Мало знаем мы об Антоне Бессемере: всего несколько строк в своей автобиографии уделил Генри своему отцу.

Антон лишь детство провел в Лондоне. Когда ему было одиннадцать лет, родители его переселились в Голландию. Из него готовят инженера, и во время своего ученичества он участвует в установке первой паровой машины в Голландии на торфяниках у Гаарлема.

Двадцатиодного года Антон Бессемер попадает в Париж. Если верить автобиографии сына, он делает тут блестящую карьеру. Он — замечательный оптик, за выдающиеся усовершенствования в микроскопе его избирают в члены Академии наук, а ему всего только двадцать шесть лет.

Одновременно с этим он работает на парижском Монетном дворе и производит тут переворот в технике медальерного искусства своим изобретением станка, автоматически вырезающего стальной штамп для чеканки медалей со значительно увеличенной модели.

Но семейная традиция повидимому сильно преувеличила действительные черты несомненно способного механика и гравера. История микроскопа не сохранила имени Антона Бессемера, а списки членов парижской Академии наук от ее основания до момента ее ликвидации Конвентом в 1793 году также не включают имени Антона Бессемера. А что касается станка для вырезания медалей и штампов, то был он изобретен немцами, может быть лет за семьдесят до появления Антона Бессемера в Париже. Уже московский царь Петр подарил такой станок французскому правительству.
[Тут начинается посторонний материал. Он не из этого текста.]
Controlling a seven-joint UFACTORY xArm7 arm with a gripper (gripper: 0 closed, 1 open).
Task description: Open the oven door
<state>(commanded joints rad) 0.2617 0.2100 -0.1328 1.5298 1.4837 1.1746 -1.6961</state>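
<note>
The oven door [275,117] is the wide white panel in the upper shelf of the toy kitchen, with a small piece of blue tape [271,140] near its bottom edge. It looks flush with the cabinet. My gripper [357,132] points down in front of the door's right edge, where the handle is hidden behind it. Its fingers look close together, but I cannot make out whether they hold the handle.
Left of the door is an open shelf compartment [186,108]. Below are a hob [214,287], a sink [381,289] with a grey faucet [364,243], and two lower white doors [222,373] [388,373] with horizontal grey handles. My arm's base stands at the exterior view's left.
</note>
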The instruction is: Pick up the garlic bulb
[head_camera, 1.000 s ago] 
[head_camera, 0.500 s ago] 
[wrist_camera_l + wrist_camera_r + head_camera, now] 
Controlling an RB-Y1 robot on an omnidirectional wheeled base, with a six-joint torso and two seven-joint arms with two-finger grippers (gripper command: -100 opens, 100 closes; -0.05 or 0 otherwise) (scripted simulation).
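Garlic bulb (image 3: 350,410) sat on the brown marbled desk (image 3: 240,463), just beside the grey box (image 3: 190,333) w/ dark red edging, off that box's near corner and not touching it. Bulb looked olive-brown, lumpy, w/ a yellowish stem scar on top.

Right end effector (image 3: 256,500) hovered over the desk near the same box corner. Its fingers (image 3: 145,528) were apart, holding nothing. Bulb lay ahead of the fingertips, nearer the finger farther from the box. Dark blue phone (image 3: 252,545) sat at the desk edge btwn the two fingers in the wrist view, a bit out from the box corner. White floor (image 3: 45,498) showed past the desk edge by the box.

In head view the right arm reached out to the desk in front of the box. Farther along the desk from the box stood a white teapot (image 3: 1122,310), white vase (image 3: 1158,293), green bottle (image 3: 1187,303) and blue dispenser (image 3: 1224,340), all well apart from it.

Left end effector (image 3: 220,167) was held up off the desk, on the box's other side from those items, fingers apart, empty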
И сам Антон Бессемер мог бы легко найти детальные изображения подобного станка в десятом томе «Альбома чертежей и рисунков», к знаменитой Даламберовской энциклопедии, вышедшей еще в 1772 году, т. е. тогда еще, когда Антон Бессемер пребывал на голландских торфяниках при паровой машине, или может быть даже в Лондоне, где по юности лет, вероятно, вообще еще никакими научными и техническими проблемами не занимался.